Start of DATASET CONTENT
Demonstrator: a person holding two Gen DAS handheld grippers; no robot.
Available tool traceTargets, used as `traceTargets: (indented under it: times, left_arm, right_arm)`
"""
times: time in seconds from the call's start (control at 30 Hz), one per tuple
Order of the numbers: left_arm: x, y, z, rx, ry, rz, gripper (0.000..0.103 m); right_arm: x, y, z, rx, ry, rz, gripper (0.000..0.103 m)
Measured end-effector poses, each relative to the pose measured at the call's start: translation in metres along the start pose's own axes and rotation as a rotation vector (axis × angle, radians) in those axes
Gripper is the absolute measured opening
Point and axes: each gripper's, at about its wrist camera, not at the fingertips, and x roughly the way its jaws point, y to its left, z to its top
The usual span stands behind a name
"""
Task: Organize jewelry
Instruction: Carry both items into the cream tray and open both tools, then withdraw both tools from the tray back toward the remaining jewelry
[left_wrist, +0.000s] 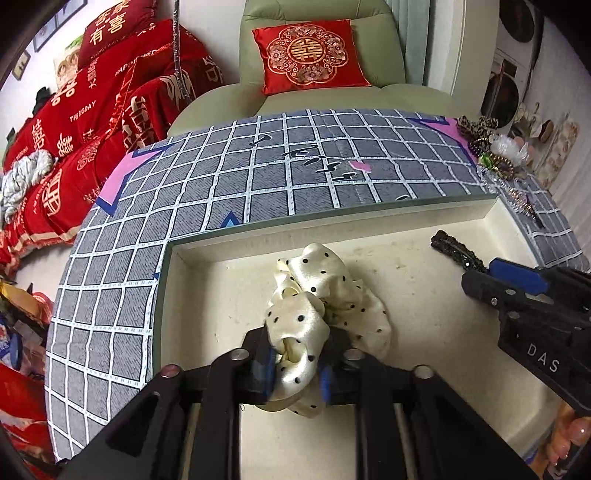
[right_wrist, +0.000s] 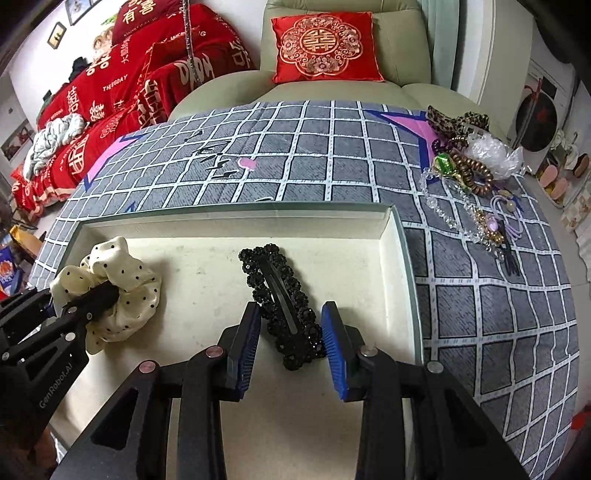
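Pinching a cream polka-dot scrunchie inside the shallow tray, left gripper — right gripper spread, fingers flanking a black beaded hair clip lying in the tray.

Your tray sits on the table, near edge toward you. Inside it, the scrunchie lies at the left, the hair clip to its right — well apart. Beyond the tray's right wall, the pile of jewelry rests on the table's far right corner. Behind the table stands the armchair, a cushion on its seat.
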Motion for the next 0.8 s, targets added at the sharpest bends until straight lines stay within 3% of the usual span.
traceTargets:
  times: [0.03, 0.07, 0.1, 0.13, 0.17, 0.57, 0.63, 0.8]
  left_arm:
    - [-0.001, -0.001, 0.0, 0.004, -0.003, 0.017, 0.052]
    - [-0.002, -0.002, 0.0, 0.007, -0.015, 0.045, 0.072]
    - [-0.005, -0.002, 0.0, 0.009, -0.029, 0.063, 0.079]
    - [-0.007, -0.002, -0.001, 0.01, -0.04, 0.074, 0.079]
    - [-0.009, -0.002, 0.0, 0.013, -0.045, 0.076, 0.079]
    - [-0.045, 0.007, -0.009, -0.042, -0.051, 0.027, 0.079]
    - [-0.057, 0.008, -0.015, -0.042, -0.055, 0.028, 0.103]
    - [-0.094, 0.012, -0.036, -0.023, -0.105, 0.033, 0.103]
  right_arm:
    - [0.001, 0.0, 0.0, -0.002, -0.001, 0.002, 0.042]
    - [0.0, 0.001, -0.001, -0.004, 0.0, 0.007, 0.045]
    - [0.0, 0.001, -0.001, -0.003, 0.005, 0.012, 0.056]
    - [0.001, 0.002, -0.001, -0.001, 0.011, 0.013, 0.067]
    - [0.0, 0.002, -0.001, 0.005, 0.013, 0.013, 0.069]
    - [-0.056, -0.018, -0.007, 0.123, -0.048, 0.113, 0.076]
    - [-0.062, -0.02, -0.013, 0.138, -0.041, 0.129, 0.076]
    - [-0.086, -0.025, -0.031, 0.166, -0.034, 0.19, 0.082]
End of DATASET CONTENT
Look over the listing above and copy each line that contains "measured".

- RESULT:
Measured end-effector poses, each relative to the pose measured at the call's start: translation in metres along the start pose's own axes and rotation as a rotation vector (axis × angle, radians) in those axes
Gripper is the absolute measured opening

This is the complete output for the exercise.